The amount of work to this point was nearly daunting. Juthani smartly enlisted the help of fellow students and professors across campus. From chemistry and physics to the student senate and the media center, many, have contributed to this point.
Wally’s bracket was designed and built with the help of chemistry professor Lon Porter and the department’s 3D printer.
“When he first pitched the idea to me, I thought it was pretty insane,” said Porter. “It seemed way too difficult to make it happen unless you have both the equipment and the necessary army of engineers, programmers, and artists. The fact that Kalp took it upon himself to make this happen by tapping into the diverse talent on campus was ingenious.”
An unsuccessful launch attempt in the fall brought on a complete evaluation of the effort. Juthani and crew enlisted the help of Dr. Howard Brooks of the Balloon Assisted Stratospheric Experiments program at DePauw University. The contributions of many, the testing, planning, even the camaraderie have him confident in the results.

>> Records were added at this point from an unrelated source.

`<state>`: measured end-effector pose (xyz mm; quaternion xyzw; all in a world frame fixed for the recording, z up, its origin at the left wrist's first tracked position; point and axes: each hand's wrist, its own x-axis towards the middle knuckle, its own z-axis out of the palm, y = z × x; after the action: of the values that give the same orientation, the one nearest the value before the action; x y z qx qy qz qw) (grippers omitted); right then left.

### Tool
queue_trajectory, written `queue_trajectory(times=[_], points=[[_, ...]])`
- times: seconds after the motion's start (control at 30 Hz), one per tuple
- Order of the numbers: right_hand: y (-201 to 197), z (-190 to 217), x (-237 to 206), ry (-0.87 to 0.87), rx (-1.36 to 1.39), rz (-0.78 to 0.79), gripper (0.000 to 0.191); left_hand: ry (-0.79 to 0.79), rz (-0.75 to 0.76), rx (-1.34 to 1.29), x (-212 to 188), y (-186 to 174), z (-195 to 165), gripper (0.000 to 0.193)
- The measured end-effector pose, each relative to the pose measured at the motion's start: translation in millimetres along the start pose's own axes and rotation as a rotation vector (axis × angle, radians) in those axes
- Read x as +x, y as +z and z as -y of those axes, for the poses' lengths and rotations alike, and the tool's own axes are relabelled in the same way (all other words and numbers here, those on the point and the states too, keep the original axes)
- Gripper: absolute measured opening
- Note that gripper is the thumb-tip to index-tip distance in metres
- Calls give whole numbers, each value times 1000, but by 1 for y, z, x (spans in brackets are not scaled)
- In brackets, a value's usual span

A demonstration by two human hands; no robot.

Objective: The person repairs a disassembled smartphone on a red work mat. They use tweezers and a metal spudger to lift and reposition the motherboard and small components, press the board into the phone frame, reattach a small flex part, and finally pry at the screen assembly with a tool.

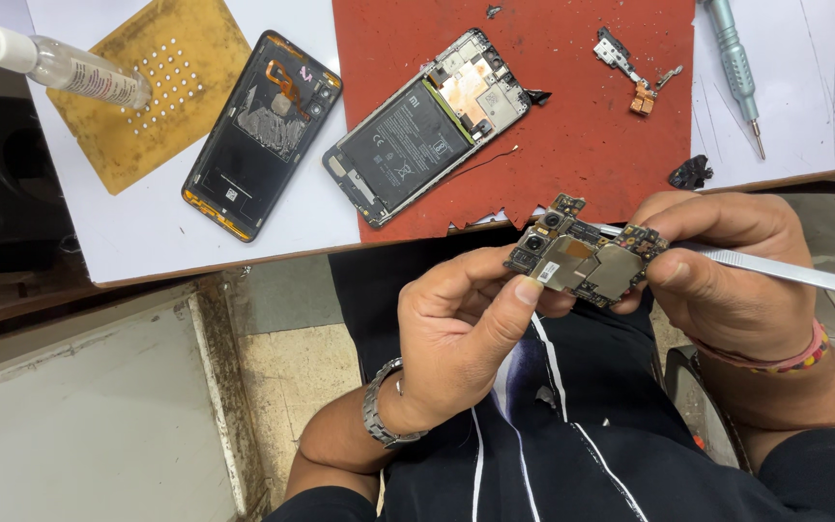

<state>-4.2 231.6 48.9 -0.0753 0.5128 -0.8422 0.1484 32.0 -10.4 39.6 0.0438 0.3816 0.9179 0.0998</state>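
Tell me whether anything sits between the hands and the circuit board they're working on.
Nothing visible does. The left hand grips the circuit board directly by its near edge, and the right hand pinches its other end while holding metal tweezers beside it.

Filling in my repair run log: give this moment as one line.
left hand: holds circuit board | right hand: grips tweezers at board | opened phone, back cover on table

Both hands, left hand (461, 333) and right hand (727, 275), meet with fingers pinched.
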Motion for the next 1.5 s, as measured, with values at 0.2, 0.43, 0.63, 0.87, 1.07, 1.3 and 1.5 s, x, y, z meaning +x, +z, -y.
queue_trajectory(times=[0.2,0.43,0.63,0.87,1.07,1.3,1.5], points=[[5,2,7,16,-157,-43,17,30,-4,98,13,5,-12,62],[4,3,6,-12,-234,-20,16,-57,-56,170,17,13,-12,52],[6,7,2,-10,-198,-1,14,-55,-29,207,14,15,-16,47],[15,13,-1,53,-241,19,13,14,-23,179,16,15,-19,56],[27,19,-7,124,-349,16,17,5,-47,194,25,14,-21,44],[28,22,-6,90,-397,71,21,10,-33,287,20,20,-25,41],[26,23,-7,125,-359,104,19,53,-18,329,13,20,-25,38]])
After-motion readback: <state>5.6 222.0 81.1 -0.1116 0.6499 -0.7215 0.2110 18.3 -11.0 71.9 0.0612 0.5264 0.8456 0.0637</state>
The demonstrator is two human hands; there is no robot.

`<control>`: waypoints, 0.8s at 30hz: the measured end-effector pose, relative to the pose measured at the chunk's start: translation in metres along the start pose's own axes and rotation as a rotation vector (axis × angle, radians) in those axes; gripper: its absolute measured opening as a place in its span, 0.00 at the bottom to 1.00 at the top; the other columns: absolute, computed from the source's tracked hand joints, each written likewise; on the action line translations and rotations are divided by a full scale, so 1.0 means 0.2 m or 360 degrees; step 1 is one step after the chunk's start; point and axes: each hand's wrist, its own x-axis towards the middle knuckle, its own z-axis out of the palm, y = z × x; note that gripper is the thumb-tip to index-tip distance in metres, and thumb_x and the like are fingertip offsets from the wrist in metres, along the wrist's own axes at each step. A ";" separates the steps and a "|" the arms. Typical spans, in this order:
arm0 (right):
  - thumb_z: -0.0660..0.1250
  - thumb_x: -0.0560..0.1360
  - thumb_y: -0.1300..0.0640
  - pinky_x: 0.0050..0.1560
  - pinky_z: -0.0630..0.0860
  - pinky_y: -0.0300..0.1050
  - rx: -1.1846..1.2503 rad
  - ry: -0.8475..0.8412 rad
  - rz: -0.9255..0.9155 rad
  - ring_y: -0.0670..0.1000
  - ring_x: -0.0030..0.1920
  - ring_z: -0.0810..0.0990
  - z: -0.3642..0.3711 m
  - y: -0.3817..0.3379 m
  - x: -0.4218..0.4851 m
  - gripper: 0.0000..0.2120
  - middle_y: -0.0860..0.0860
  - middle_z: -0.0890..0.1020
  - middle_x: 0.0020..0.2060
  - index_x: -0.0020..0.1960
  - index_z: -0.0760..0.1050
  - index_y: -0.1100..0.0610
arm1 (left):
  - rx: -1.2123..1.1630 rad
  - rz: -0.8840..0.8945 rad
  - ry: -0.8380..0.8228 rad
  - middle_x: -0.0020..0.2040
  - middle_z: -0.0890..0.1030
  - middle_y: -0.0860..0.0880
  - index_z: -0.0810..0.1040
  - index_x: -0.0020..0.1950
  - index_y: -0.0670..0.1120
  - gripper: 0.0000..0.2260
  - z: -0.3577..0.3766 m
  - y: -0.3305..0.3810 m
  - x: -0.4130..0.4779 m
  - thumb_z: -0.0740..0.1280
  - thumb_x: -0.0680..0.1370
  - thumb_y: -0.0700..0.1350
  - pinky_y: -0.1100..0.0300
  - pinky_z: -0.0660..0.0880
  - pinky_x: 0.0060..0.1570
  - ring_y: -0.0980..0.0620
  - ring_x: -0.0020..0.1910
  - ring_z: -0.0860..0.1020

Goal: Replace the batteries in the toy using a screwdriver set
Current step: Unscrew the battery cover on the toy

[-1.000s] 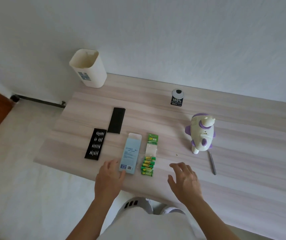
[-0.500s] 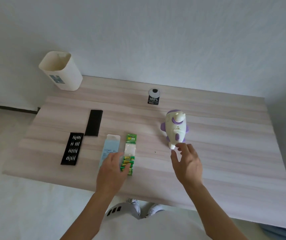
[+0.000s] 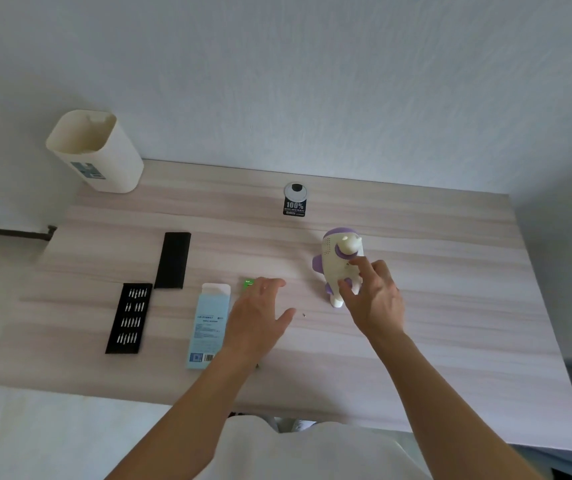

“Even just a few weeks ago, I never could have imagined launching Wally into space,” Juthani said. “We put in a lot of hard work as a team in developing and redeveloping it and making sure all of the details were addressed. If this project has taught me anything, it’s that hard work and persistence pay off.”
Porter sees another positive from this. He’s proud of Juthani for engaging others to learn in a hands-on way outside of your comfort zone.
“Significant problems in the modern world require collaboration and teams of experts in diverse areas,” Porter said. “Anything worth doing requires a significant effort and those who give up easily will rarely make significant contributions. Failure is a gift at times in that it forces us to reevaluate an approach, rethink assumptions, and to engage creativity in problem solving.”
Juthani sees that initial failure as a gift.
“Failing the first time allowed us to re-evaluate the challenge at hand and gave us new insight,” he said. “It gave us the opportunity to work with Dr. Brooks and had we not worked with him, this project may not have been successful.”
He’ll continue to search for ways to recover the camera and cap the project. “The visual is the missing piece,” Juthani concluded.